Show all lines of the listing that hold the word "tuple".

========

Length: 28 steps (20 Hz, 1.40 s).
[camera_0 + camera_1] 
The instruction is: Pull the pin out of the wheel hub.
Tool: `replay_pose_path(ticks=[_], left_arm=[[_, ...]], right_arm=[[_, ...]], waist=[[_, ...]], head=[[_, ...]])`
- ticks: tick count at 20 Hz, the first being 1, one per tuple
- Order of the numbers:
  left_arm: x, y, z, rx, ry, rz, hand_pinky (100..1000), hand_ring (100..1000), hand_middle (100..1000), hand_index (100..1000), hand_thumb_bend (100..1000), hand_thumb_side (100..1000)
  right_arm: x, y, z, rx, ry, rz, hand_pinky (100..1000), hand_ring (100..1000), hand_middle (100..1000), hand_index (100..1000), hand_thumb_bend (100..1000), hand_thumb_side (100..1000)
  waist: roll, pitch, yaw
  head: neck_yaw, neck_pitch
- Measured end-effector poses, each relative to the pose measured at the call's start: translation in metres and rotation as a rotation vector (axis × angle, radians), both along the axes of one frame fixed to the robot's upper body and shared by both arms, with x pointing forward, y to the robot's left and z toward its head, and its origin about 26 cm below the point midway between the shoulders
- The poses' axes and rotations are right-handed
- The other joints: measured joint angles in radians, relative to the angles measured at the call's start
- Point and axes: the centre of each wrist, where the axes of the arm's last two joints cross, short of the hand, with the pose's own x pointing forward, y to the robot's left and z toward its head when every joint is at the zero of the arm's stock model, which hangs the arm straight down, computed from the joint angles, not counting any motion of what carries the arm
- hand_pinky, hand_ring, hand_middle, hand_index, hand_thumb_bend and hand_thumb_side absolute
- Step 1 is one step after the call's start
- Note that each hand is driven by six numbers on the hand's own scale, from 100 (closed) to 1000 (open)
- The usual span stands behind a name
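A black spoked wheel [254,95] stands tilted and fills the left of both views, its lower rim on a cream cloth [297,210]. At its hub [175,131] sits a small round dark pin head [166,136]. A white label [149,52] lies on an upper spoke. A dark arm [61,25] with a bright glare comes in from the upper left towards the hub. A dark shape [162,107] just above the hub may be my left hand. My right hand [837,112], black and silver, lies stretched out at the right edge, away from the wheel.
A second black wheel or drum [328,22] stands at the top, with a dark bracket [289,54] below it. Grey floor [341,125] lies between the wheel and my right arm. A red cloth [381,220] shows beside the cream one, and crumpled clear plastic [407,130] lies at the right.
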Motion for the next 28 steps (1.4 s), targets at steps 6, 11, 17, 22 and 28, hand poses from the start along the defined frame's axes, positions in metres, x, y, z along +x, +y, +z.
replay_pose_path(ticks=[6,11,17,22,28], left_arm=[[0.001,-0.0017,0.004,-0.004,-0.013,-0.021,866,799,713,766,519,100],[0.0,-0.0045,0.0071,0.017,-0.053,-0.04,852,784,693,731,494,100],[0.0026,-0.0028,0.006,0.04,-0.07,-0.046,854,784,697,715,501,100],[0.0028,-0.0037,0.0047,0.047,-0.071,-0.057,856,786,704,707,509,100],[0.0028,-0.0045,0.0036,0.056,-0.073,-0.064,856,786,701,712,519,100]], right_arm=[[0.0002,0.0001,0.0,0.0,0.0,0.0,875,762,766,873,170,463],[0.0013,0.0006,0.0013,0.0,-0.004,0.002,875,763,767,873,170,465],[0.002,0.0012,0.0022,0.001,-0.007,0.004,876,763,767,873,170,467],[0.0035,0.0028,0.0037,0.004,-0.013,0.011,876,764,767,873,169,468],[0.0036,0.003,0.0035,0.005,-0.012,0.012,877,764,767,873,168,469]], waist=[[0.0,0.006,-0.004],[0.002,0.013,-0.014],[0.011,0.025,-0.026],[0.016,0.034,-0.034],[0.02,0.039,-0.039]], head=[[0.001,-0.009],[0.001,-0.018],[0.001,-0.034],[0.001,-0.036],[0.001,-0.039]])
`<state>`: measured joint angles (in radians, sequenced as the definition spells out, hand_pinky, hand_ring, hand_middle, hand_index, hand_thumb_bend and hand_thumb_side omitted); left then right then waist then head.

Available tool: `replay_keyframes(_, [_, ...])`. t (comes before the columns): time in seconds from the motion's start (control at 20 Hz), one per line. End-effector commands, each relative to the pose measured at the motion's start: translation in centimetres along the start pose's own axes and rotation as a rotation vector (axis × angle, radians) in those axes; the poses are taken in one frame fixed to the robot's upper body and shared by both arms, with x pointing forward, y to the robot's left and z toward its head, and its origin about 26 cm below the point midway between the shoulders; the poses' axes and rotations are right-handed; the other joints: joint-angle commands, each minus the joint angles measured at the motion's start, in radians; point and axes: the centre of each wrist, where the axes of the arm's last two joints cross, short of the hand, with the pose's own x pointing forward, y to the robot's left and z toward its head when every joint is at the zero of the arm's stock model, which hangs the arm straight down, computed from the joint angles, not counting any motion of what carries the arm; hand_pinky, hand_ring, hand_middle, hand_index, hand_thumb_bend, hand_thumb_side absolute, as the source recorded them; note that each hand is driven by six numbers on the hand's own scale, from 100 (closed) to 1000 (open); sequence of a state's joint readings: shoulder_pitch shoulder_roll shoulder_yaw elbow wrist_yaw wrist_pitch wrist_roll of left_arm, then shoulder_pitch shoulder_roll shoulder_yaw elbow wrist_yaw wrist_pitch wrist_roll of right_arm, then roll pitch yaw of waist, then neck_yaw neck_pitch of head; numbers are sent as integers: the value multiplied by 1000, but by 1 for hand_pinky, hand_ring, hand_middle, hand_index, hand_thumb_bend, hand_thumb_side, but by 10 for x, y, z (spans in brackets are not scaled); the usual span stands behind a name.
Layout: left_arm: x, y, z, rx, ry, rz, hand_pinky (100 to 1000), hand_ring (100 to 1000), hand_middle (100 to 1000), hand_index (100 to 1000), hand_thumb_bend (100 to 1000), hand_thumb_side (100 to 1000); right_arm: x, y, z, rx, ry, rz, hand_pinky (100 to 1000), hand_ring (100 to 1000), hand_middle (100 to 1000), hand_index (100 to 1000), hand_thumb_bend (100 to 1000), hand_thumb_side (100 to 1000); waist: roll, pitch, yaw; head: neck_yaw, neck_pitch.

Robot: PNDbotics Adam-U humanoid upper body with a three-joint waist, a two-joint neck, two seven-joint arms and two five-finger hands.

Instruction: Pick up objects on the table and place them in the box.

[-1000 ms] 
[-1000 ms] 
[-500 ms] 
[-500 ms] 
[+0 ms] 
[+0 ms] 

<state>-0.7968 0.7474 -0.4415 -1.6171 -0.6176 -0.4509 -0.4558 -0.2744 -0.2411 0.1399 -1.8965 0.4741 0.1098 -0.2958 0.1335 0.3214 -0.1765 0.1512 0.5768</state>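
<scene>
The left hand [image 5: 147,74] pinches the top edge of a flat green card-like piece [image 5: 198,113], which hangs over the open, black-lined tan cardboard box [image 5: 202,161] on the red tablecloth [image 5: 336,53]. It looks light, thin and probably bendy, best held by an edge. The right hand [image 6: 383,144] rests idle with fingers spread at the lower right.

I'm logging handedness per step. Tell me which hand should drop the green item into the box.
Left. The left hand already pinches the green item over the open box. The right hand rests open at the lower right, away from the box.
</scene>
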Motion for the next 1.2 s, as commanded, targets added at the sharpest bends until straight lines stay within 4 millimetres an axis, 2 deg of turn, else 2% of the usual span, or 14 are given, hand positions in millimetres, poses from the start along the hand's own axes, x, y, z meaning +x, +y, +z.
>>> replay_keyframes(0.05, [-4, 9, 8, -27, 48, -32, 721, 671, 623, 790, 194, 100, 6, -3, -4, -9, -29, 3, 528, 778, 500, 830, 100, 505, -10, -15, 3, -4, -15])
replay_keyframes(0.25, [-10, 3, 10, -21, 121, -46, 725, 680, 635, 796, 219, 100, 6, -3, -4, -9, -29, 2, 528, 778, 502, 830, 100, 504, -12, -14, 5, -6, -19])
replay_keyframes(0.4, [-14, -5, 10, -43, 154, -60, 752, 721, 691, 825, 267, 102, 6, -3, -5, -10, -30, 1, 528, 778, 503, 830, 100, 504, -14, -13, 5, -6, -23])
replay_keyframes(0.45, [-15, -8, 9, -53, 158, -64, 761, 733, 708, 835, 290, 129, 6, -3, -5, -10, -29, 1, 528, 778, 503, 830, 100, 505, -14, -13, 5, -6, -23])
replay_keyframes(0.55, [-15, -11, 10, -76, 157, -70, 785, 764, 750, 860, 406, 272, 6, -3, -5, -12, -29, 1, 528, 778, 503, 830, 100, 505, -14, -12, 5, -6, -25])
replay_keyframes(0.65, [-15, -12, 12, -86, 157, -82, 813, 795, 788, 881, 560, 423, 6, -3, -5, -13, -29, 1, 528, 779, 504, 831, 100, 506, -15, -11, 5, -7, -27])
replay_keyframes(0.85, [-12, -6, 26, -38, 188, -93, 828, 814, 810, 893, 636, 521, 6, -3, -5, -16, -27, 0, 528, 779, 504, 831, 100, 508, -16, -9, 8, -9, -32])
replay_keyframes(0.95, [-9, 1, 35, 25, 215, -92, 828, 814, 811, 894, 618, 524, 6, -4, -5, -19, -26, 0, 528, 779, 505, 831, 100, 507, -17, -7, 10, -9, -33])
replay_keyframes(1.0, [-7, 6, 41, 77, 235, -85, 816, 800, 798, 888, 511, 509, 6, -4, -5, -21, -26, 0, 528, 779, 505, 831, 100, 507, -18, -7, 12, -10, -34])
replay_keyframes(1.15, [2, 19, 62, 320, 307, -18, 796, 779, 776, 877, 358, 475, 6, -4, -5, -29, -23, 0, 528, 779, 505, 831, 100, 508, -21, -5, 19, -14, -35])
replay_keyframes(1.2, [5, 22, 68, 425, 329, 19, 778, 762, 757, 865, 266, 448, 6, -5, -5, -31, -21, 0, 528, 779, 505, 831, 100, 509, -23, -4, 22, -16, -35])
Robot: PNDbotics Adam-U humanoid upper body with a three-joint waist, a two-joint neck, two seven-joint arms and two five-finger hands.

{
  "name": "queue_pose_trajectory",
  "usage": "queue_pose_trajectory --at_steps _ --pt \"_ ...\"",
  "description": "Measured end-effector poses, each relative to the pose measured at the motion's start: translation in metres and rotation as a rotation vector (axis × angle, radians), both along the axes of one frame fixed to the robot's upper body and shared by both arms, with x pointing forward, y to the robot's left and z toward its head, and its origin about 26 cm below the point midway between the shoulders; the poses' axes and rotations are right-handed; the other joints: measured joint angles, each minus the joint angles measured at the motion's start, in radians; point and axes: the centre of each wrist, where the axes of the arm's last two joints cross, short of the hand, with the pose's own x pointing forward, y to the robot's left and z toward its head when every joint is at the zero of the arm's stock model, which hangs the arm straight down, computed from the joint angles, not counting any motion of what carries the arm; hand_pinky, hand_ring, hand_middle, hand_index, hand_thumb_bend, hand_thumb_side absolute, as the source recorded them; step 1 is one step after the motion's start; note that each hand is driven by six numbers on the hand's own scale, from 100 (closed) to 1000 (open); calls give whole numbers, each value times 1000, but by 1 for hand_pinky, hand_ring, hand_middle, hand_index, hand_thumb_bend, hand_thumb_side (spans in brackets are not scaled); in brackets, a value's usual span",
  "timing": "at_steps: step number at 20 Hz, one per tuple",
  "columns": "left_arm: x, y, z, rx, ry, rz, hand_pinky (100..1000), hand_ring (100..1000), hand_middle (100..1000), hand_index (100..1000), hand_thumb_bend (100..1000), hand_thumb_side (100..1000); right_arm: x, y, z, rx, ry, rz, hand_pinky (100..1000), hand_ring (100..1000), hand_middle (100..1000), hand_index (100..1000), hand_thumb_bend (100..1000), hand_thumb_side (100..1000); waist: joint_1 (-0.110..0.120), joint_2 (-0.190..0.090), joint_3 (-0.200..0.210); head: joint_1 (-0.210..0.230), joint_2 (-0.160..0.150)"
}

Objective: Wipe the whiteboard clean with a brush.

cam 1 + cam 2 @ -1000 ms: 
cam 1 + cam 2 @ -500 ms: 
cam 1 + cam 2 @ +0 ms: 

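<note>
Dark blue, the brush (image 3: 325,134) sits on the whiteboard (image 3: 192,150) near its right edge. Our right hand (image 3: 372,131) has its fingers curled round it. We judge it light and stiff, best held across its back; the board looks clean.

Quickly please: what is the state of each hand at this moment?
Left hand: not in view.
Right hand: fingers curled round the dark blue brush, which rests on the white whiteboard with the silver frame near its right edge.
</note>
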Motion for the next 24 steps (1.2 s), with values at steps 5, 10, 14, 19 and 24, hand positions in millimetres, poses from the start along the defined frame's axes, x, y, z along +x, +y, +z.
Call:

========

**Output below**
- ticks: tick count at 20 Hz, the first being 1, one per tuple
  "timing": "at_steps: step number at 20 Hz, one per tuple",

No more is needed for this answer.